▶ [Activity]: Take the material below and output exactly the run of lines from the one containing "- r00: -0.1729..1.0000" down to the one containing "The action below", with both included.

· · · · ·

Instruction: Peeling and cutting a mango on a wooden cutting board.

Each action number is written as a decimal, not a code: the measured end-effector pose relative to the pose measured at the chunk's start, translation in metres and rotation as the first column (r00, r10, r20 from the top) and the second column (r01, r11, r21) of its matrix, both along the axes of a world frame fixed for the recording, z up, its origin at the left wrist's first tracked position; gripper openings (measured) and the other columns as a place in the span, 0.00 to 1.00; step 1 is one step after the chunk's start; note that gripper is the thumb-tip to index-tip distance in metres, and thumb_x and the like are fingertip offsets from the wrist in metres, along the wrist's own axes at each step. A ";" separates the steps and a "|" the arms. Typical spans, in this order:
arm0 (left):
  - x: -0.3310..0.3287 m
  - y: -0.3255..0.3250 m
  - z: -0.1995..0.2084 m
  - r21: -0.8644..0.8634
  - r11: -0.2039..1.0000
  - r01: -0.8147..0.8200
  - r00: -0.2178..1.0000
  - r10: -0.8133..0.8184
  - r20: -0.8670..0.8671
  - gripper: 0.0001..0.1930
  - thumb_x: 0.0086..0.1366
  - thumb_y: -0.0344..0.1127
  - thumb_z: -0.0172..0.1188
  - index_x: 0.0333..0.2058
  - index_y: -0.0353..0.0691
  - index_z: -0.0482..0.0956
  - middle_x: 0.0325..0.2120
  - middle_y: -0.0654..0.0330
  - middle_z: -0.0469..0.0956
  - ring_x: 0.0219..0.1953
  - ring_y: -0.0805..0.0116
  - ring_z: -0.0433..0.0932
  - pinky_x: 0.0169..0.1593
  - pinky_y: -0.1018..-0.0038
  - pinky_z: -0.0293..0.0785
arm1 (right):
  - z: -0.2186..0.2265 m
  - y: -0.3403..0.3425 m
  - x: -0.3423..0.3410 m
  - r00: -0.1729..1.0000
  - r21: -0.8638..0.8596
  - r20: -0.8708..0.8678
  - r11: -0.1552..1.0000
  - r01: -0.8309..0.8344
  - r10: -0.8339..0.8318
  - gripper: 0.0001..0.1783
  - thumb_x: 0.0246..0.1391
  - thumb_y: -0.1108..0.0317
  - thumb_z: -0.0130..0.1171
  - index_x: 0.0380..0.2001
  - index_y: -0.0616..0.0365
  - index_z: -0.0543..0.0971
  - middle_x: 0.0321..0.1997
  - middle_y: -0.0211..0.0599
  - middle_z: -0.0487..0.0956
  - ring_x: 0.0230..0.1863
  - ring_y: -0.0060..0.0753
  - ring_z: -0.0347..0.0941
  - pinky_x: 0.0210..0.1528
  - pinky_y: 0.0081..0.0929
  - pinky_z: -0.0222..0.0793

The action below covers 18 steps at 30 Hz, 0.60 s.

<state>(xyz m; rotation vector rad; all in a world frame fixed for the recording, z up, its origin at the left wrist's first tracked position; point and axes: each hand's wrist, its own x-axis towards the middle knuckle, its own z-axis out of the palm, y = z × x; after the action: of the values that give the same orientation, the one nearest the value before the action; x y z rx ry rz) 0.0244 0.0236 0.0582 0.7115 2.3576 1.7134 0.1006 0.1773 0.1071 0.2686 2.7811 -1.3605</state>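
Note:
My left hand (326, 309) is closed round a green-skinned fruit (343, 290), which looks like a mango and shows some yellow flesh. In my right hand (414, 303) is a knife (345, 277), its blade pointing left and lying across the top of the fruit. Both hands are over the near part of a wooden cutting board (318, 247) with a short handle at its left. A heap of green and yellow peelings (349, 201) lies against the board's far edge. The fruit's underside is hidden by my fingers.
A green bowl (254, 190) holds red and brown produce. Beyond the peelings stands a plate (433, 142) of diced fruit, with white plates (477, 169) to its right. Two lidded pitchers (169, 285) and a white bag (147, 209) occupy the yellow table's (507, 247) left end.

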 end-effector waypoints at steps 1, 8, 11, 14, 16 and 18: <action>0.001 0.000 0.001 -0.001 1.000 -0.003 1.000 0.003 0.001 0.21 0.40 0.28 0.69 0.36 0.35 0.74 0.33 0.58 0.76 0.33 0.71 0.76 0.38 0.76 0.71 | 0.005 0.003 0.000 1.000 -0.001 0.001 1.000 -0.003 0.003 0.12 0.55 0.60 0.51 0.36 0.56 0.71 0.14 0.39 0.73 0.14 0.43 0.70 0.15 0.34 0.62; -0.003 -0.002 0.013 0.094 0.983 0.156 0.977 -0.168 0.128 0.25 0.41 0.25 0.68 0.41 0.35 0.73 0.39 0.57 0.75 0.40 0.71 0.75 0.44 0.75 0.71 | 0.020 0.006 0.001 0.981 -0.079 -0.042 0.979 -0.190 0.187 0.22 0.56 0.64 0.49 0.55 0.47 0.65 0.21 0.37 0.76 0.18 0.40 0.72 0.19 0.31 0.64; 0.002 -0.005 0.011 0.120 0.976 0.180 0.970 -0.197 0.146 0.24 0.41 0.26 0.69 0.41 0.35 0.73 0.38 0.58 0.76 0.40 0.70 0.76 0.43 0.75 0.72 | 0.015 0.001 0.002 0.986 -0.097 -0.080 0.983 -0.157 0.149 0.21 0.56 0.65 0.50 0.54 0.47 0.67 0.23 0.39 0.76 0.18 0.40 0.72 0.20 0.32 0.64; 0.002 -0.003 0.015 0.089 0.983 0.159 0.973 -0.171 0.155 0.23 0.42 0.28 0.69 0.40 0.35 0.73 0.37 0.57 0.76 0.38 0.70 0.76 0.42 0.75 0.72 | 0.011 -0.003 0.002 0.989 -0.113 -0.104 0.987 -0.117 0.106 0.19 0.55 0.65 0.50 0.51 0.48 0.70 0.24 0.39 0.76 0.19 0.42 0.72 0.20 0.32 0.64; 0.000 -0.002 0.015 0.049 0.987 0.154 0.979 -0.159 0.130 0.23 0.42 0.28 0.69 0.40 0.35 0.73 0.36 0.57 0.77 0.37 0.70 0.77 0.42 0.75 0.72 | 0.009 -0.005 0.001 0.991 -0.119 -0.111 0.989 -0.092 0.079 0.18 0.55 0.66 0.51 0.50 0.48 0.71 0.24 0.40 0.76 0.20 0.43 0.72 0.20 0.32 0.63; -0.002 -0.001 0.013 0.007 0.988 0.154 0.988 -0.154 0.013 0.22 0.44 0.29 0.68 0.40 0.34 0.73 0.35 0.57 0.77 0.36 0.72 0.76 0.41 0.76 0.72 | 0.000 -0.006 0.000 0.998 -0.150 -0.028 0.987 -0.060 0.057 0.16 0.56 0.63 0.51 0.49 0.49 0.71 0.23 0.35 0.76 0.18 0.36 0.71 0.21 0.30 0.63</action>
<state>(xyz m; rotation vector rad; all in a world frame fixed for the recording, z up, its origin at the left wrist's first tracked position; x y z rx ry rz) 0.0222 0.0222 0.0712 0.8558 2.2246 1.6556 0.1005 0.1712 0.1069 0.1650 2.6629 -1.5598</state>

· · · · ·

▶ [Expected output]:
  - r00: -0.1729..1.0000
  - r21: -0.8638..0.8596
  - r20: -0.8708..0.8678
  - r11: -0.1552..1.0000
  - r01: -0.8309..0.8344
  - r10: -0.8339..0.8318
  - gripper: 0.0001..0.1783
  - thumb_x: 0.0246..0.1391
  - thumb_y: -0.1108..0.0317
  - thumb_z: -0.0130..0.1171
  - index_x: 0.0380..0.2001
  - index_y: -0.0616..0.0365
  - index_z: -0.0543..0.0971
  - middle_x: 0.0321..0.1997
  - middle_y: -0.0211..0.0599
  - middle_z: -0.0487..0.0956
  - ring_x: 0.0230..0.1863
  - ring_y: -0.0060..0.0753
  - ring_z: -0.0347..0.0941
  - pinky_x: 0.0210..0.1528
  - pinky_y: 0.0081..0.0929
  - pinky_z: -0.0222..0.0793

The action below covers 18 steps at 30 Hz, 0.60 s.

Nothing more is required for this exercise.